According to the source, those coal plants currently generate less than 1% of Italy’s electricity, yet the government is still prepared to keep them available for more than another decade. The same piece points to a far larger clean backlog waiting to move: around 350GW of renewable projects and 269GW of storage systems are still stuck waiting for grid connection.  
Italy’s decision may prove temporary, but it reveals how quickly transition timelines can bend under pressure.
Why it matters: This is what happens when grid reform and flexibility investment lag behind ambition. Coal is not returning because it is economically compelling. It is returning because the clean alternative has not been built fast enough. The risk for climate is not always active opposition. Often it is delay elsewhere in the system creating space for old assets to survive.
🔗 Source: Beyond Fossil Fuels
📘 Final Word
March shows a transition that is advancing - but not yet secure.
The positives are real. Britain’s grid is proving that renewables can carry serious load. Global renewable capacity is approaching a tipping point.

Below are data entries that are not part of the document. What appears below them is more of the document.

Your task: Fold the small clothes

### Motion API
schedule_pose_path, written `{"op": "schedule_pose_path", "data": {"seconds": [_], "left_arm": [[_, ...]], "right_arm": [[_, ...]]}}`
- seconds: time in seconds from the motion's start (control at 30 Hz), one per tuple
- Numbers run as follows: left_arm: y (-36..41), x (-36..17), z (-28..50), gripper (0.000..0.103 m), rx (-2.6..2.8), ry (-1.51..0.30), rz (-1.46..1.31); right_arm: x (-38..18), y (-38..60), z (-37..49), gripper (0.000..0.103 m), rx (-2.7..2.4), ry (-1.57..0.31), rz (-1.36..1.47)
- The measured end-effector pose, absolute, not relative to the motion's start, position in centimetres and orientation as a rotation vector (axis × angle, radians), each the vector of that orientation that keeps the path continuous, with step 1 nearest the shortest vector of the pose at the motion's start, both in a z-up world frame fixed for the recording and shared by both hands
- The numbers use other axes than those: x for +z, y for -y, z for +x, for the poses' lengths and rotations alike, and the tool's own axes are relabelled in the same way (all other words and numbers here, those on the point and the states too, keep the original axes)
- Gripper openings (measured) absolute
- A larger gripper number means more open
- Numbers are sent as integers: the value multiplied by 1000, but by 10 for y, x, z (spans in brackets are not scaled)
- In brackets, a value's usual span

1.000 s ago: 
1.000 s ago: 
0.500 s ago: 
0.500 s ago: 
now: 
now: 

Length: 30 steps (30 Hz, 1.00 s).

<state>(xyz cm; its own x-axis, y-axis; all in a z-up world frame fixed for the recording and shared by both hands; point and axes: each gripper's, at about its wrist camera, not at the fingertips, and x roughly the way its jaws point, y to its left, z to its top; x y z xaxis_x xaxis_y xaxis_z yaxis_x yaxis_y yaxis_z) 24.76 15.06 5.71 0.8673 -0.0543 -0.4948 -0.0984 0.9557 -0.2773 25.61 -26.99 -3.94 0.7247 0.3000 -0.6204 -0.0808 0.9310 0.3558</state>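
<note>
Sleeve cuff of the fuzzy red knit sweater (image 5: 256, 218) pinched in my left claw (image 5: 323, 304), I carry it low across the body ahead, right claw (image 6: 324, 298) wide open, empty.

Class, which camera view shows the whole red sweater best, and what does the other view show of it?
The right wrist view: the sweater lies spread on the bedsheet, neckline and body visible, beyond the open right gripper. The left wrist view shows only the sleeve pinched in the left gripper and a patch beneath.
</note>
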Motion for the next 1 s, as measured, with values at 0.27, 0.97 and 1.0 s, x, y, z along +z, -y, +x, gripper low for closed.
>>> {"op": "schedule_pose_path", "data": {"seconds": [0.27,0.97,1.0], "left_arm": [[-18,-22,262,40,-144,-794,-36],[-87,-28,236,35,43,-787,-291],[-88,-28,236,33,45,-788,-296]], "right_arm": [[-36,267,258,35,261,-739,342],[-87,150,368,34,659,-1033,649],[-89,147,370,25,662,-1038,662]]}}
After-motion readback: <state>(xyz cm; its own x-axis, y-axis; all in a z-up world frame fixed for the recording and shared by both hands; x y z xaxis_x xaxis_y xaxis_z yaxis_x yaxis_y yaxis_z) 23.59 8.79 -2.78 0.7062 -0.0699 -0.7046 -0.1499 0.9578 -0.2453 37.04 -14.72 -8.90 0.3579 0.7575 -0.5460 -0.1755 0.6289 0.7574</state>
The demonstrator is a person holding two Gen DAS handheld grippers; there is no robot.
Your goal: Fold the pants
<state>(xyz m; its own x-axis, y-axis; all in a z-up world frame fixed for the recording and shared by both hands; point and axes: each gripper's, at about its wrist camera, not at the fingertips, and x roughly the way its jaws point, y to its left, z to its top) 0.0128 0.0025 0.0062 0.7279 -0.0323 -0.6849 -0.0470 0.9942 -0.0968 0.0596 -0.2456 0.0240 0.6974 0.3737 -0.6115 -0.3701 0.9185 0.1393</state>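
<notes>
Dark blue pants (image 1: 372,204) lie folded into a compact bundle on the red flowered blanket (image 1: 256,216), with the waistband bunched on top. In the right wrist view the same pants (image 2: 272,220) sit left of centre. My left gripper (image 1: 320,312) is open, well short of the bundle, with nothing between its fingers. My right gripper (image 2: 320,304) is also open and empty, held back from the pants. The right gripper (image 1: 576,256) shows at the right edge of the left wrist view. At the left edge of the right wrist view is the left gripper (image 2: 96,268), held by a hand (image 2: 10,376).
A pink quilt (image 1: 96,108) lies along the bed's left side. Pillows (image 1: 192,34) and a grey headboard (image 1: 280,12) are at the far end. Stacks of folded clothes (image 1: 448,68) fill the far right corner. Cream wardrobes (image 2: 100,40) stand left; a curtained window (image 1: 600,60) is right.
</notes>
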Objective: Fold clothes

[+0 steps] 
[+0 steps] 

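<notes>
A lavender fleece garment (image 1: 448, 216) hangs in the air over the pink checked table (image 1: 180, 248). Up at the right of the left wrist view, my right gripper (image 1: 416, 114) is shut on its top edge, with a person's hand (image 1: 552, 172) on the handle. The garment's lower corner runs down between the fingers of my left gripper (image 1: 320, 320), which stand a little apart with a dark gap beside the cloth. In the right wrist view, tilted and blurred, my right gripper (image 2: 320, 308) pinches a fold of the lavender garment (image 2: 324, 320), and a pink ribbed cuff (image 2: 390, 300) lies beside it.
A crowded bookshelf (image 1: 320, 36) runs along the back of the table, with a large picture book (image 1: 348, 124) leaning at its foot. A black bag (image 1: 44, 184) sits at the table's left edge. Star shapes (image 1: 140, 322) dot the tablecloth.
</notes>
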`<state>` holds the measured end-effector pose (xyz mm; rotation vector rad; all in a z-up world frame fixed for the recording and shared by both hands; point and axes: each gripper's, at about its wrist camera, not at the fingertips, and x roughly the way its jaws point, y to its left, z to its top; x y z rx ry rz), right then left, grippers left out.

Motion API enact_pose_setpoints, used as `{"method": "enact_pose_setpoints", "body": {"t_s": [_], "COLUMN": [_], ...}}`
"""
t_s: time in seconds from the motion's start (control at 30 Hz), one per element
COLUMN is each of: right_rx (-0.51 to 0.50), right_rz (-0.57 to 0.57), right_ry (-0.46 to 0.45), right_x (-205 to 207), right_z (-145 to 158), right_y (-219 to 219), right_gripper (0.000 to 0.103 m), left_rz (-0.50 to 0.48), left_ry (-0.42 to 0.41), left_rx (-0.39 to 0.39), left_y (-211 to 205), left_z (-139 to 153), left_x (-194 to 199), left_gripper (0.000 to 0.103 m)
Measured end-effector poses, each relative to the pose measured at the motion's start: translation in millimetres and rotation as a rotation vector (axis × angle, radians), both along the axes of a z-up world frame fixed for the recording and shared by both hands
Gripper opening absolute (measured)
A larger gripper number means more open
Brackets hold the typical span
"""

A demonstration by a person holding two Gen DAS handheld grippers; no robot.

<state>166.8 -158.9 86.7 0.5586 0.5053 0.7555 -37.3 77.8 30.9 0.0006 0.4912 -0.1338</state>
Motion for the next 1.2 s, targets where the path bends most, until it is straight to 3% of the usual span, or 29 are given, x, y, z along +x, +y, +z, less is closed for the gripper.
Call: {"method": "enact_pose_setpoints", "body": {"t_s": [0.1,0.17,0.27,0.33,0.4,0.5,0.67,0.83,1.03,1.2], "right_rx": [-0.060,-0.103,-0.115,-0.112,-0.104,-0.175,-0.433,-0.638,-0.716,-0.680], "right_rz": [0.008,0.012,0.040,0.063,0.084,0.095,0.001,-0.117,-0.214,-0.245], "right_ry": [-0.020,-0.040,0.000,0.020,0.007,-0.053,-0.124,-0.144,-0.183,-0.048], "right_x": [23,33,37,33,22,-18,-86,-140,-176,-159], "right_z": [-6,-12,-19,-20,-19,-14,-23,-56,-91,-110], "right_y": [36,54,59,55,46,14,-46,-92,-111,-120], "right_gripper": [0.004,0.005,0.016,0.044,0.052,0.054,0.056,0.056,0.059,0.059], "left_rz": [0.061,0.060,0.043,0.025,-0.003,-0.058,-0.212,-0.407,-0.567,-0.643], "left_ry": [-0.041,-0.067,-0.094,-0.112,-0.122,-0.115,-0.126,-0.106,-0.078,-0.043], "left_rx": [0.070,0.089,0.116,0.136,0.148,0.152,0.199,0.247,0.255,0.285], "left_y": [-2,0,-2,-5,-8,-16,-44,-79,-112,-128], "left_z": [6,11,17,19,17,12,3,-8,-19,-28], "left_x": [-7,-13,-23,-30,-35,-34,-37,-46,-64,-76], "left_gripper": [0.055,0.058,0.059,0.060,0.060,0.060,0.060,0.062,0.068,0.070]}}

Europe is finally building circular infrastructure around battery materials.
But the weaknesses are just as real. Project economics can still be overruled by politics. Climate tools are colliding with cost pressures. And Europe remains more exposed to external energy shocks than it would like to admit.
At Endgame Capital, that is where the most important questions now sit.
Not just which technologies work. But which systems hold under stress.
Because the next phase of climate will not be won by the most ambitious narratives.
It will be won by the models that are cheaper, tougher, and harder to unwind.